Я выбираю двух лесбиянок, потом пухлую блондинку и напоследок – нимфетку с коротким каре и острыми сисечками. Уже засовываю их под обложку военбилета, как Арсен вдруг просительно произносит:
– Слушай, вместо белой возьми других, пожалуйста, две штуки возьми! – и смущенно добавляет: – Любимая! Люблю вот ее… Очень:
Со временем подаренные Арсеном красотки куда-то делись. Лесбиянок передал Димке Кольцову, тому, что исходил поллюциями на соседней койке в карантине. Другие то ли украдены были, то ли выпали где: И только худенькую девочку с козьей грудкой, бесстыдно раскинувшей голенастые ноги я бережно хранил всю службу.
Серые будни: Тупые, тягучие будни:
Не сдохнуть бы. Не озвереть. Не сойти с ума:
В роте МТО придумана новая шутка. Сортирная.
В сортире всегда кто-нибудь торчит. Кто стирается, кто бреется. Кто просто курит или на гитаре бренькает. Народу полно, так что шутника не найти потом.
Подкарауливается кто-нибудь из засевших в кабинке по большой нужде. Приносится швабра. Один конец ее упирается в дверь кабинки, другой в край сливного отверстия в полу. Дверка заблокирована. Поджигают одновременно несколько листов газеты и через верх забрасывают их сидящему. Пока тот бьется и орет в тесном пространстве, тащут несколько ведер воды и с воплем: «Пожар!» выливают их сверху на несчастного.
Быстро разбегаются и возвращаются к прежним занятиям. Особое удовольствие – наблюдать как наконец освободившийся мечется по казарме в поисках шутников.
Одно из развлечений в столовой – пришедшая первой рота быстро разбирает тарелки с тушеной капустой и сливает жир из них в проход между столами.
Когда запускается следующая рота, впереди со всех ног на раздачу несутся бойцы, чтобы успеть получить свою порцию и съесть ее до того, как их начнут гонять за пайкой и горячим чаем.

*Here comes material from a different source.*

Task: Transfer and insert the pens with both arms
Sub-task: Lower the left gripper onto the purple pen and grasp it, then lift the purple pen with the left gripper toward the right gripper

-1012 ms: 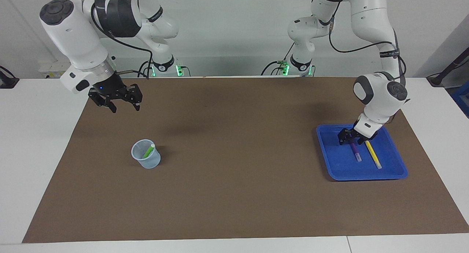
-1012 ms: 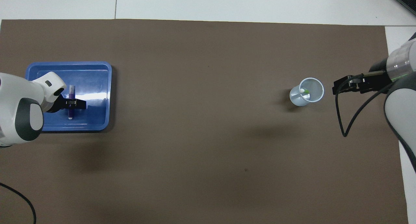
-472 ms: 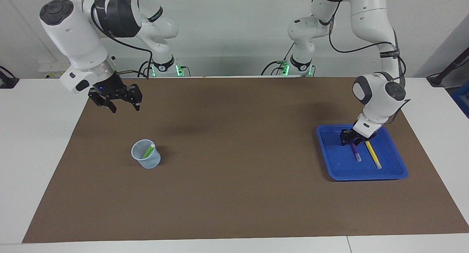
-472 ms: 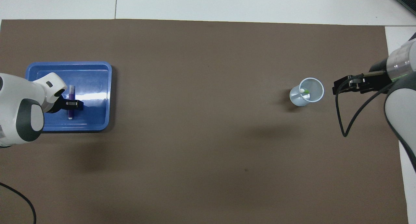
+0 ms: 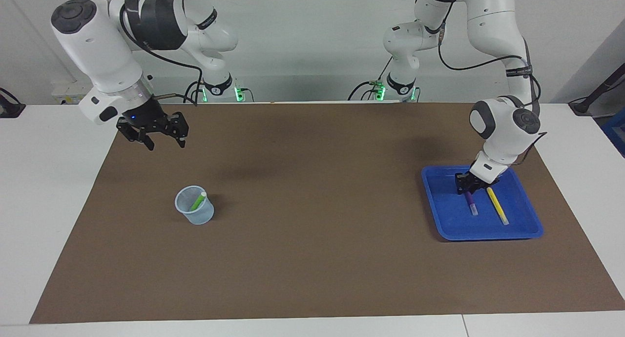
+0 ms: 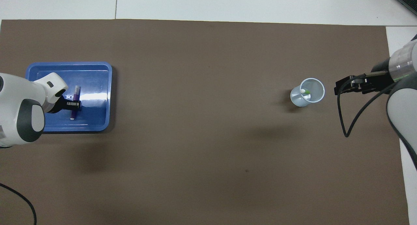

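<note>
The purple pen (image 5: 471,202) lies in the blue tray (image 5: 481,237) at the left arm's end of the table, and my left gripper (image 5: 466,186) is down in the tray, shut on its dark end. From overhead the purple pen (image 6: 76,92) sits slightly tilted in the left gripper (image 6: 74,103). The yellow pen (image 5: 497,205) lies beside it in the tray, hidden under the arm in the overhead view. The green pen (image 5: 197,201) (image 6: 305,91) stands slanted in a clear cup (image 5: 195,211) (image 6: 308,92). My right gripper (image 5: 167,145) (image 6: 336,88) hangs open over the mat beside the cup, holding nothing.
A brown mat (image 5: 312,259) covers most of the white table. The blue tray (image 6: 97,67) sits near the mat's edge at the left arm's end. A black cable (image 6: 342,120) loops down from the right wrist over the mat.
The left gripper's fingers have closed in on the purple pen, and the pen has turned slightly in the tray. The right arm has hardly moved.
</note>
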Robot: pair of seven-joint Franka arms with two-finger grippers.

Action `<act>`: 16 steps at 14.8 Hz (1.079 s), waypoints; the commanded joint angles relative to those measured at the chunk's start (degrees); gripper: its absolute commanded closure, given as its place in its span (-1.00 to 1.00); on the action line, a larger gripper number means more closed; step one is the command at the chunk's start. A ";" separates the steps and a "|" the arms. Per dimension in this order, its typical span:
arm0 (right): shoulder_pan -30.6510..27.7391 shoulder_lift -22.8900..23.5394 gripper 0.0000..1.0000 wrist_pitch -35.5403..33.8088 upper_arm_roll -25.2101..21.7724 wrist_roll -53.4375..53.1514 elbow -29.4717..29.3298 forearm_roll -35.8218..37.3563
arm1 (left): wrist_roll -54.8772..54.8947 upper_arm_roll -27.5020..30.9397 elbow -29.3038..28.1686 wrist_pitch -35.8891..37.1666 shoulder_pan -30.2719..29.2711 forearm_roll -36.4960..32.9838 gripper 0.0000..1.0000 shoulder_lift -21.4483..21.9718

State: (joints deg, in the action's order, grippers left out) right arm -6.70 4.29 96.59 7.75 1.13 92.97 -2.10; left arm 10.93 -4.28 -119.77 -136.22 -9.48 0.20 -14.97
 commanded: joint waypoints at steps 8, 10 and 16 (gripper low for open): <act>-0.69 -1.31 -0.63 -0.53 0.51 0.10 1.25 0.78 | -2.22 -0.12 7.51 8.75 0.34 -0.65 1.00 -1.02; -0.69 -1.39 -0.63 -0.35 0.42 0.10 1.43 0.78 | -5.37 -0.38 12.17 13.76 0.95 0.06 1.00 -2.07; -0.69 -1.48 -0.63 -0.53 0.51 0.01 1.61 0.08 | -24.77 -0.82 17.36 23.34 6.04 8.23 1.00 0.29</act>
State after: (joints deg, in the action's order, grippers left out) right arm -6.80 4.29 96.59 7.77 1.14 93.14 -2.10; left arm -6.72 -5.41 -104.74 -117.13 -5.39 7.50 -15.48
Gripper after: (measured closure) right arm 0.181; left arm 0.833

Каменный пол, желтые разводы жира и подошвы кирзачей общего языка найти не могут. Даже просто стоять трудно, а уж если человек бежит…

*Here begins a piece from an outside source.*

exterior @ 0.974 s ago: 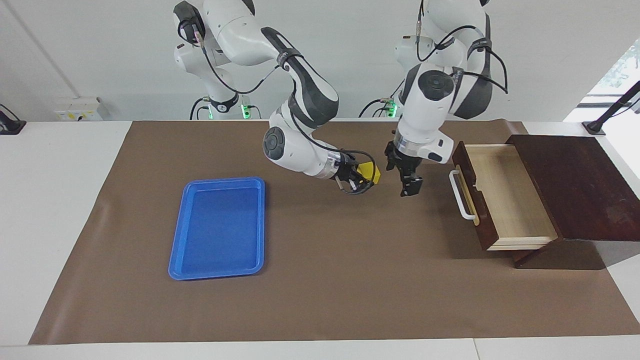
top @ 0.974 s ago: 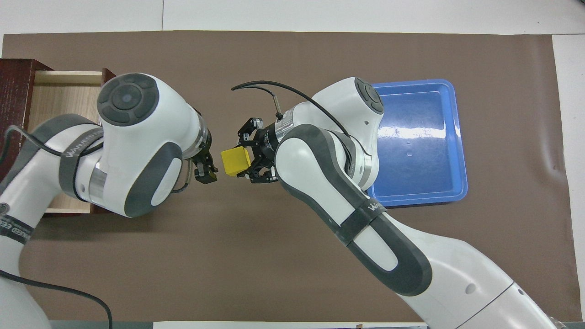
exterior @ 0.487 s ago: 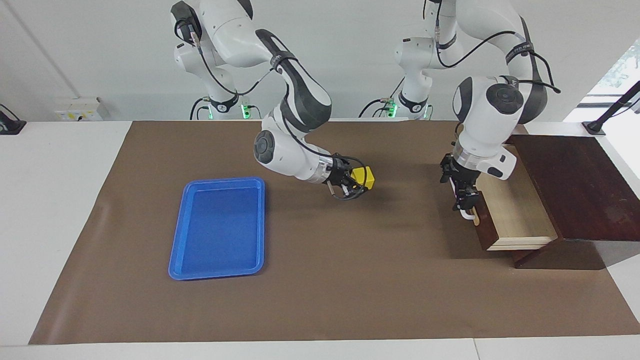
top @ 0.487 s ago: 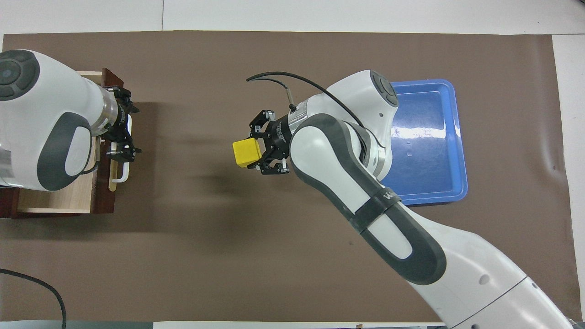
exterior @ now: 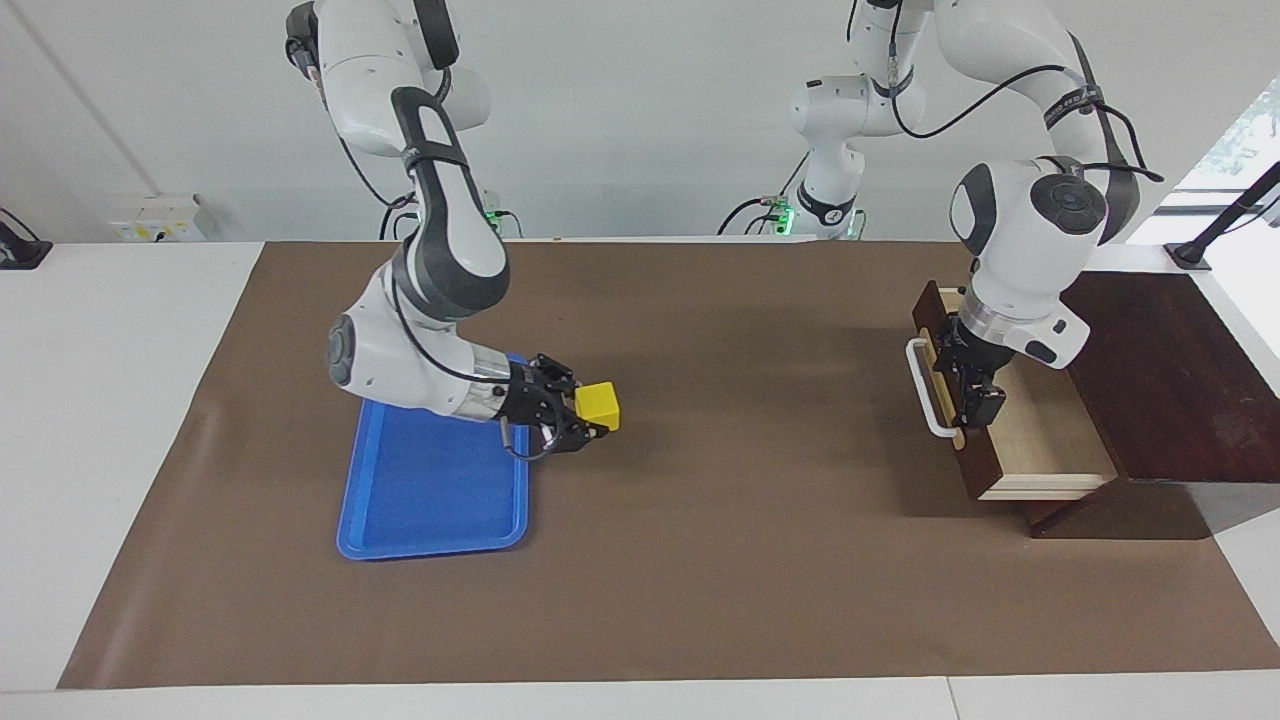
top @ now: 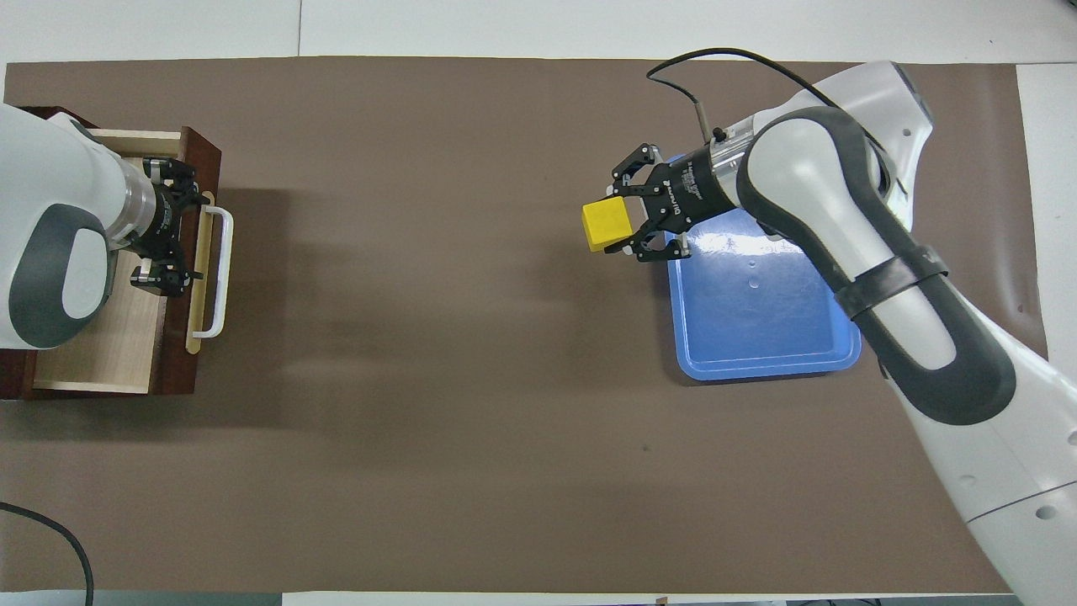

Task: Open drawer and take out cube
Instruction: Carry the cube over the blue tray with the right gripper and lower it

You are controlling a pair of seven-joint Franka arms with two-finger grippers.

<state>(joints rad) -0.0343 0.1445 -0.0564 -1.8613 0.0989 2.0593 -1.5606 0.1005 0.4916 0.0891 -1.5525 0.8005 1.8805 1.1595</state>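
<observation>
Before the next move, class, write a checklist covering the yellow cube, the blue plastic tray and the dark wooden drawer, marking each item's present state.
1. Small yellow cube gripped by the right gripper: ok.
2. Cube out of the dark wooden drawer: ok.
3. Cube over the flat blue plastic tray: not ok, over the brown mat beside it.
4. Tray free to take the cube: ok.
5. Drawer open: ok.
6. Left gripper over the open drawer, shut or open: cannot tell.

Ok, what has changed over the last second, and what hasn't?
The right gripper, shut on the cube, carried it from mid-table toward the blue tray, now over the mat at the tray's edge. The left gripper swung from mid-table to over the drawer, just inside its front panel. The drawer is still open; the tray hasn't moved.
</observation>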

Сначала, взмахнув руками и ногами, падают первые, на них, безуспешно тормозя, налетают следующие…
Подолгу еще барахтаются на полу, пытаясь подняться.
От хохота в столовой звенят стекла.
Жизнь – монотонная, тупая, от подъема до отбоя, от завтрака до ужина, невылазно в нарядах, порождает забавы весьма специфические.
Только что прошел ужин. Тихий, безветренный вечер.
Трое старых, обступив лежащую на асфальте эмалевую кружку, внимательно к чему-то прислушиваются. Лица серьезные, как у врачей на операции.
Невольно остановился рядом.
Кружка издает отчетливый беспрерывный треск. Словно негромкие помехи в радиоэфире.
– Че стал?! Слинял быстро! – шугнул меня один из троицы, оторвавшись от занятия.
Позже я узнал, что если обычную солдатскую кружку положить на бок и ударом каблука немного ее смять, то эмаль внутри начинает трескаться сама по себе, и происходит это довольно долго.